From 21 February to 2 June 2026
On Saturday, February 21, 2026, starting at 11:00 am, the inauguration of the new exhibitions at Palazzo Collicola in Spoleto is scheduled. The cycle, which will last until the beginning of June 2026, covering the spring period, includes four new exhibition projects: Minor Life. St. Francis and the sanctity of contemporary art, a collective exhibition curated by Gianni and Giuseppe Garrera; Agrarian, a solo exhibition by Franco Troiani curated by Saverio Verini; Sculpture speaks louder than words, a solo exhibition by Barry Flanagan curated by Jo Melvin; Experimental Lyric. Author's Posters, an exhibition that includes a selection of original sketches of the posters from the Experimental Lyric Theater of Spoleto "A.Belli" curated by Raffaella Clerici and Saverio Verini.
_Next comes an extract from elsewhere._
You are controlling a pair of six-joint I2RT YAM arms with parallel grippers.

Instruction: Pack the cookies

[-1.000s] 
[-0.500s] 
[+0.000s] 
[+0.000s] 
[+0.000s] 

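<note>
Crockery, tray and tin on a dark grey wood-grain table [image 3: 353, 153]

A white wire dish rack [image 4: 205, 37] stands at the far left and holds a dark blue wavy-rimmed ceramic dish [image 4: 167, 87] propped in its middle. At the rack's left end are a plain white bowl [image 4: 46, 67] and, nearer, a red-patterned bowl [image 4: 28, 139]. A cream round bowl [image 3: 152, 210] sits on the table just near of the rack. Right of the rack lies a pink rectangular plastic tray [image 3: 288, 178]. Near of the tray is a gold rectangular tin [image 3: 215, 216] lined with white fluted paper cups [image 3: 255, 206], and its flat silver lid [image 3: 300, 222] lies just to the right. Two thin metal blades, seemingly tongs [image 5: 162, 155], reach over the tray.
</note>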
With this series of events, Palazzo Collicola offers the public a path that intertwines historical memory and contemporary sensibility, strengthening the dialogue between art and territory.
On the ground floor of the museum, the collective exhibition Minor Life. St. Francis and the sanctity of contemporary art will be set up, created on the occasion of the eighth centenary of the death of St. Francis of Assisi. Curated by Gianni and Giuseppe Garrera, the project proposes a contemporary reinterpretation of the figure of the Saint, deeply connected to the Umbrian and Spoletan territory: Francesco chose Monteluco, the mountain that rises in front of Spoleto, as a place of prayer and contemplation and, according to tradition, uttered the famous phrase "Nihil jucundius vidi valle mea spoletana" - "I have never seen anything more joyful than my Spoletan valley" - which still today testifies to his privileged relationship with the context.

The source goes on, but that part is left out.